Two towns A and B are connected by a regular bus service with a bus leaving in either direction every T minutes a man cycling with speed of 20km/h in the direction A to B notices that a bus goes past him every 18 min in the direction of his motion ,and every 6 min in the opposite direction . What is the period T of the bus service and with what speed do the buses ply on the road?
Answers
Answer:
Explanation:
Solution,
Here, we have
Speed of cyclist, v = 20 km/h
Let the speed of the bus running between towns A and B be V.
Relative speed of bus in the direction of cyclist = V - v = (V - 20) km/h
Distance covered by bus = (V - 20) 18/60 ….. (i) (Given)
Distance traveled by the bus = V × T/60 ......(ii)
Solving eq (i) and (ii), we get
(V - 20) × 18/60 = VT/60 ....... (iii)
Relative speed of bus in opposite direction of cyclist = (V + 20) km/h
Time taken by the bus to go past the cyclist = 6/60 h (Given)
⇒ (V - 20) × 6/60 = VT/60 .... (iv)
From eq (iii) and (iv), we get
⇒ (V - 20) × 6/60 = (V - 20) × 18/60
⇒ V - 20 = 3V - 60
⇒ 2V = 80
⇒ V = 80/2
⇒ V = 40 km/h
Hence, the speed of of bus is 40 km/h.
Putting V's value in equation (iv), we get
⇒ (40 + 20) × 6/60 = 40T/60
⇒ 60 × 6/60 = 40T/60
⇒ 6 = 40T/60
⇒ 40T = 6 × 60
⇒ 40T = 360
⇒ T = 360/40
⇒ T = 9 minutes
Hence, the period T of the bus service is 9 minutes.
Explanation:
Let V be the speed of the bus running between towns A and B.

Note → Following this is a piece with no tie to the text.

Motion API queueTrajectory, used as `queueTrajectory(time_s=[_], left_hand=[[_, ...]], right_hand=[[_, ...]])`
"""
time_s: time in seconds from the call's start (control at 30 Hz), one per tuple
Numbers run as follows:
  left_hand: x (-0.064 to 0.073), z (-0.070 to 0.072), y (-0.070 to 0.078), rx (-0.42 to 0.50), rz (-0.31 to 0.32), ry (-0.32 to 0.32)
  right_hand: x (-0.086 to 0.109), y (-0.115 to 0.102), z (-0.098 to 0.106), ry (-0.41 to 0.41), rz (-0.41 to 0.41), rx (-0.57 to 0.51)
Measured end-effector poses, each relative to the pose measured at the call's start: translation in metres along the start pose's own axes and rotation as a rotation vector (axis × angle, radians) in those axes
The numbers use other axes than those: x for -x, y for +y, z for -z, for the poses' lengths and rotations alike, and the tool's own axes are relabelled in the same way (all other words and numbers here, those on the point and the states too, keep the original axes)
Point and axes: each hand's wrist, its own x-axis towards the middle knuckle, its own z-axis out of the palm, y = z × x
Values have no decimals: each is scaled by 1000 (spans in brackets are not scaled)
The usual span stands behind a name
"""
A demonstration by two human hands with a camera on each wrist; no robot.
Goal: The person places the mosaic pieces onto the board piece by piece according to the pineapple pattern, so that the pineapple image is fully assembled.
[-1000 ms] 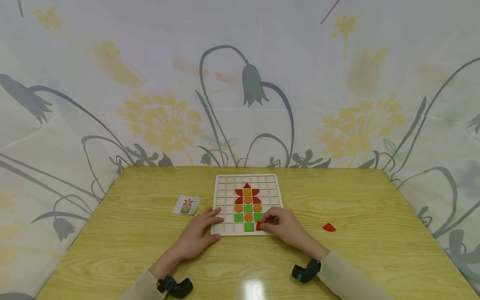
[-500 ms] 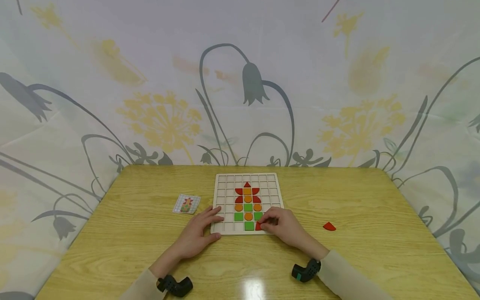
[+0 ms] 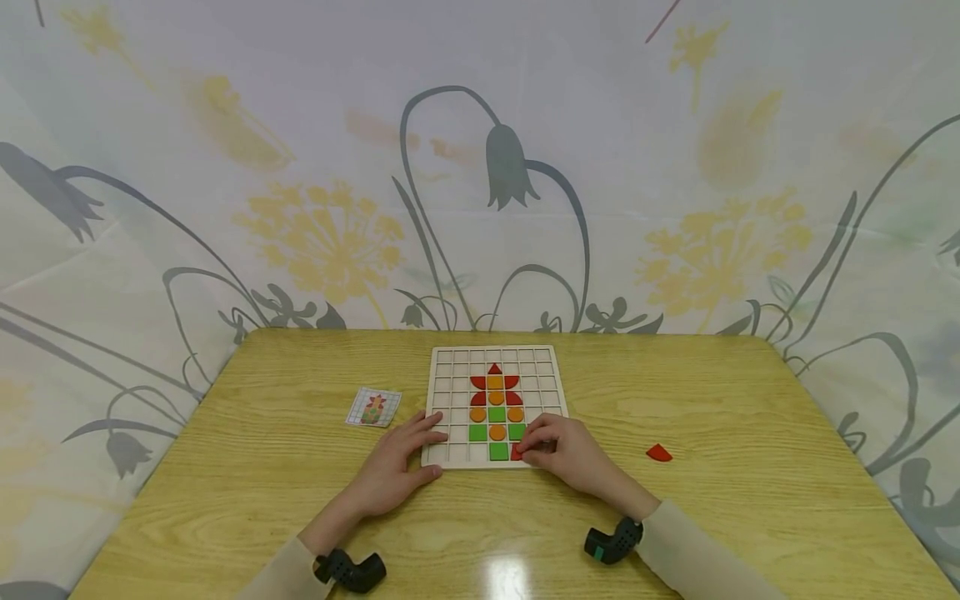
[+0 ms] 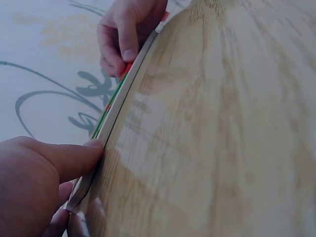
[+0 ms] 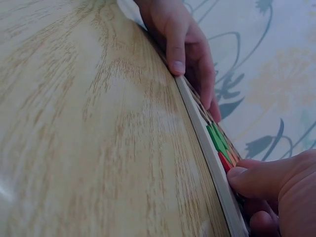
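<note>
A pale wooden grid board [image 3: 540, 360] lies on the table, with red, orange and green tiles set in a flower-like pattern. My right hand [image 3: 566, 452] is at its near right part, thumb and fingertips pinching a red tile [image 3: 516, 452] beside the lowest green square [image 3: 498, 452]. Most of that tile is hidden under the fingers; its red edge [image 5: 224, 161] also shows in the right wrist view. My left hand [image 3: 393, 467] rests at the near left corner, fingers extended over the board's left side and thumb [image 4: 81, 158] against the near edge.
A small pattern card [image 3: 373, 407] showing a similar flower lies left of the board. One loose red quarter-circle tile [image 3: 659, 452] is on the table [image 3: 720, 400] to the right. A flower-printed cloth [image 3: 322, 150] hangs behind the table's far edge.
</note>
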Motion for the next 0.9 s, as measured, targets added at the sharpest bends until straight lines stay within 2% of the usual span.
queueTrajectory(time_s=[0.43,0.9], left_hand=[[0,1,2,7,7,-5],[0,0,2,6,-1,3]], right_hand=[[-1,-1,0,12,-1,0],[-1,-2,0,51,-12,-45]])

Speed of the cyclist, v = 20 km/h
Relative speed of the bus moving in the direction of the cyclist
= V – v = (V – 20) km/h
The bus went past the cyclist every 18 min i.e., 18 / 60 h (when he moves in the direction of the bus).
Distance covered by the bus = (V – 20) × 18 / 60 km …. (i)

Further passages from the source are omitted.